In the shadow of the news, we decluttered some more today. We sent books to New Zealand, gave away outgrown clothes to the Red Cross and freegled a very faded ring sling. And on twitter I met up with @Shelterbox, who are also working in Peru, Bolivia and Madagascar. I didn’t know about any of those other disasters. I confess I have been trying not to watch too much news, but I don’t think any of these have been headlining. Surely with 24 hour news we should have room for more information – it almost seems like we get less.
And it all gets me to thinking. When I choose to send books to New Zealand, it cost money that I can’t then spend on anything else. I can’t spend it on us, can’t give it to another charity, it’s assigned once. Likewise with the books themselves, and the clothes I give away. We have choices, finite choices, and we can only ever do what feels like the best choice at the time. I wonder how the ppl on the front line in charities make those decisions. When they make that decision to go to Japan, does it pull funding from other places? Are children in other needy areas a little worse off because of this? How do they spread the money around?
I’d hate to have to make those decisions. I’d hate to be the person redirecting staff from one place to another. I guess that’s why I’m just at home with my kids, and not running some major charity :/
Weighty matters. Most of the day actually passed in a flurry of mathletics, a try out of an Orchard Toys maths Magic Cauldron game, walking to the leisure centre, rookie lifeguard and walking home again to cook. Big gmail chatted with a friend while doing her mathletics (get her multi tasking) and Small got frustrated once again by website policies that mean he needs to be 13 before he can sign up. And the baby pootled around, as she does, and indeed as she is right now.

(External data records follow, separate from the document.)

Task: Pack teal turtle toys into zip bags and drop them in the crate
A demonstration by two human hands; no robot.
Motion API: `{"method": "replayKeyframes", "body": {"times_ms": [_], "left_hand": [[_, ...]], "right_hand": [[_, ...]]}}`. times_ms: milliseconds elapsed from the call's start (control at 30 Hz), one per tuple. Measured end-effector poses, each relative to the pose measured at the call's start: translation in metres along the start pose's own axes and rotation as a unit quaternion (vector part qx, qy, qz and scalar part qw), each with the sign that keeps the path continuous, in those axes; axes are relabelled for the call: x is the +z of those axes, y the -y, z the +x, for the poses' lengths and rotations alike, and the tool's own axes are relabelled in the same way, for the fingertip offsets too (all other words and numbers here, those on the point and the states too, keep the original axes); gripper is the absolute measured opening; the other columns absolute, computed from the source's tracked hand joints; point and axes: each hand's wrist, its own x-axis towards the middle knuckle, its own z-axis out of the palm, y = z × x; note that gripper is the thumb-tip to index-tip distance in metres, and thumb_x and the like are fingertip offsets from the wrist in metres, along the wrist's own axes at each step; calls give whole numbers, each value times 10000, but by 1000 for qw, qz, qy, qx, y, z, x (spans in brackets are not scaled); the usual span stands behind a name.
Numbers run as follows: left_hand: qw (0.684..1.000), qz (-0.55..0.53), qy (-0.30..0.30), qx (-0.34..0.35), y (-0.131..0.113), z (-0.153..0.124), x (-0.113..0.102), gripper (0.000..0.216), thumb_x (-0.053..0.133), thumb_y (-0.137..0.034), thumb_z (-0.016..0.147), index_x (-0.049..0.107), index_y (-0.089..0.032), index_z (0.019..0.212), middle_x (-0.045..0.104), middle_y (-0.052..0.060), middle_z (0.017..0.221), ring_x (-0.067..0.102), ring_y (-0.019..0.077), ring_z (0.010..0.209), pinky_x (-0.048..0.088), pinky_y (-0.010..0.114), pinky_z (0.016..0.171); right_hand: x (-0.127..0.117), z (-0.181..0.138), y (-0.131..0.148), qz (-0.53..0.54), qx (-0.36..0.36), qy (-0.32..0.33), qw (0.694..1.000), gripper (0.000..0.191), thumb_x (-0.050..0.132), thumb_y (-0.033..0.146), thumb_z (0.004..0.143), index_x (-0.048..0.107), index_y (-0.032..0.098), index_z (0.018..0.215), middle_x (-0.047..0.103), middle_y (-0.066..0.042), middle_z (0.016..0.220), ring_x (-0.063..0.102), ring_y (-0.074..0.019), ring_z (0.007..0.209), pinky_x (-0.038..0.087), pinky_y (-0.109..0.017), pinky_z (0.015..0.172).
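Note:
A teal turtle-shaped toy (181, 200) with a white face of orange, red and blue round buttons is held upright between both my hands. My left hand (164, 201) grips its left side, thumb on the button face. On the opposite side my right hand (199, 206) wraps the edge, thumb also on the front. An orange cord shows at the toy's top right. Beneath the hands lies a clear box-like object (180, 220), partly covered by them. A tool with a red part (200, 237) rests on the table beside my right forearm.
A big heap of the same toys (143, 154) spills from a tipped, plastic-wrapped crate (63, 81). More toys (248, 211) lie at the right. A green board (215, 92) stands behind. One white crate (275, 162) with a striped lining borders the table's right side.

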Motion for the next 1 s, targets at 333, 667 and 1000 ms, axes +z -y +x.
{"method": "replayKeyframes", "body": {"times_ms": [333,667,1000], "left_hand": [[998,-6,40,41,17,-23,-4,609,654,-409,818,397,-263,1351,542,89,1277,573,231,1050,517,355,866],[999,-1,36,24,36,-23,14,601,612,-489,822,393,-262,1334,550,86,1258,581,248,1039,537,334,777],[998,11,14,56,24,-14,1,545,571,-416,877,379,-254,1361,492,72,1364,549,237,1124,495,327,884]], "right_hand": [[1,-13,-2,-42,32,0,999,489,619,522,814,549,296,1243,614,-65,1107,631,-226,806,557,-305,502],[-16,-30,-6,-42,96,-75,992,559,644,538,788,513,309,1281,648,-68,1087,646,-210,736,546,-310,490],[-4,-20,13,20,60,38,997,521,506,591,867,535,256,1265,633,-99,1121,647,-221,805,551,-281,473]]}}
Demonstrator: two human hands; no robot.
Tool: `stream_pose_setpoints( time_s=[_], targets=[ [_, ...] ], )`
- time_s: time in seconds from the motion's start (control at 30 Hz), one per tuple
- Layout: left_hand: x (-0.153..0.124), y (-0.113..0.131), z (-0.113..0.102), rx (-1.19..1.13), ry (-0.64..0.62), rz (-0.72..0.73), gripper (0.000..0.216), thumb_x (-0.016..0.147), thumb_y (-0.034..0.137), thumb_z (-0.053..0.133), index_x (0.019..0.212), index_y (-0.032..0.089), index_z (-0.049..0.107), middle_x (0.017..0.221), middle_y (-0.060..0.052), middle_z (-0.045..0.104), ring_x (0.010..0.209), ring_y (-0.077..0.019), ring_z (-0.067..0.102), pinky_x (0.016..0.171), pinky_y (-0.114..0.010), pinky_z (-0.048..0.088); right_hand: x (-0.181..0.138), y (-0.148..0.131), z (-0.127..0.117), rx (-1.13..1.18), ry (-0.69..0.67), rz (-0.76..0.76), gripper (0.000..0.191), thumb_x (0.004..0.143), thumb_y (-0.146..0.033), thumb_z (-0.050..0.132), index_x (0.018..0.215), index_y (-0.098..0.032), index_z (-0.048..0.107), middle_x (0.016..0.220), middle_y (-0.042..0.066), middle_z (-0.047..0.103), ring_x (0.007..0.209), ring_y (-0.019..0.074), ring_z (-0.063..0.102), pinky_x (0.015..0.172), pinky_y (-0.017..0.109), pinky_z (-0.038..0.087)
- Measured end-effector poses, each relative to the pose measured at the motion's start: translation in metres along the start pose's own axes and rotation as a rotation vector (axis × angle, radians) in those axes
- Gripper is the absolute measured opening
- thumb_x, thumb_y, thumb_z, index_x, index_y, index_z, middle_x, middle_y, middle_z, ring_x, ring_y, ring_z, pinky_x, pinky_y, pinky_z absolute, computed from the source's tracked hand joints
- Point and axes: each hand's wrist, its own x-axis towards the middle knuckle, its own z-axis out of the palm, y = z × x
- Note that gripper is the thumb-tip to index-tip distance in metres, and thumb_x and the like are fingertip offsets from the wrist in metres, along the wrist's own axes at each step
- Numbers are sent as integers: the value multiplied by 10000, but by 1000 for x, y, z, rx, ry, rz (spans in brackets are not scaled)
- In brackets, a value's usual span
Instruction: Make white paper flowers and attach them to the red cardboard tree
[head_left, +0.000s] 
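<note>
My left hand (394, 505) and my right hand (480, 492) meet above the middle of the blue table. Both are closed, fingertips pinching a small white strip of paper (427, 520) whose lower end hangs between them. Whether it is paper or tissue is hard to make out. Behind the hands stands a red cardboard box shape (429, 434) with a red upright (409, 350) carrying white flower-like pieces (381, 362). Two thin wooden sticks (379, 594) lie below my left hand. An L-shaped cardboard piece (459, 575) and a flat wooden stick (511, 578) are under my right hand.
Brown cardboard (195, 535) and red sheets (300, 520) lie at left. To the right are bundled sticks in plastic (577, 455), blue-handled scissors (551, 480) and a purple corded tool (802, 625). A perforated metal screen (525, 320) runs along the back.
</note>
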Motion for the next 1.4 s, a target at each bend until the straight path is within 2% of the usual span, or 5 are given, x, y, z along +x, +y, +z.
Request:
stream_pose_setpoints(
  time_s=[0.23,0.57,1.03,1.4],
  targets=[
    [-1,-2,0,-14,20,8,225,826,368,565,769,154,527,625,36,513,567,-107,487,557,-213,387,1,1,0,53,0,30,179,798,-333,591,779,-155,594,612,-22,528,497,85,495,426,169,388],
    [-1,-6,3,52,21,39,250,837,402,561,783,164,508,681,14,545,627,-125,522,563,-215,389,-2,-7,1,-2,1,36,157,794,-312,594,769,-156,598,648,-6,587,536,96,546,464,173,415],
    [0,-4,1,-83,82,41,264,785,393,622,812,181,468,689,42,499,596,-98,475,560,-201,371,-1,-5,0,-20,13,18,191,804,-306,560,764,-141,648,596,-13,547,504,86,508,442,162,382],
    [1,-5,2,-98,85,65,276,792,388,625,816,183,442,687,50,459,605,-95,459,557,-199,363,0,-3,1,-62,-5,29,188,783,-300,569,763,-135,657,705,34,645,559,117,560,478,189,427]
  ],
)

I cooked, did I mention that? I cooked toad in the hole, using a Jamie recipe. It was remarkably successful. Small ranked it right up with pizza, and even had seconds. Given that I hate cooking things I don’t eat, but I don’t eat meat, it was a rather nerve wracking experience, but definitely one I will be repeating.
Some of what we ate we bought in the coop on the way home. I gave Big yet another lesson in economics – we looked at the prices in the vegetable section. They have stickered, pre wrapped vegetables, £1 each, £1.50 for two. The broccoli was equivalent price £3.33 a kilo. The choose it yourself broccoli was £2.10 a kilo. Even if you bought two stickered items, the loose broccoli was cheaper. Which annoys me – they are driving ppl to assume that the stickered items (mainly pre-wrapped) are a better buy, and thus driving ppl into buying more packaging and rubbish. And yet most ppl probably don’t even notice the terribly small equivalent prices, can’t or won’t do the maths to work out the pricing to see what they are spending. Grr.
And as we went around the shop, we saw the increasing number of charity branded items. Buy a pink pen for £3.06 which donates 25p to Breast Cancer Research. Or how about buy a cheap pen for a fraction of that price and donate the difference to Breast Cancer Research? If you need a pen at all that is. It’s all charitising of the worst kind. And it’s really really annoying. More to come on this topic I suspect. Not least as I received an email on it all today as well. Still thinking.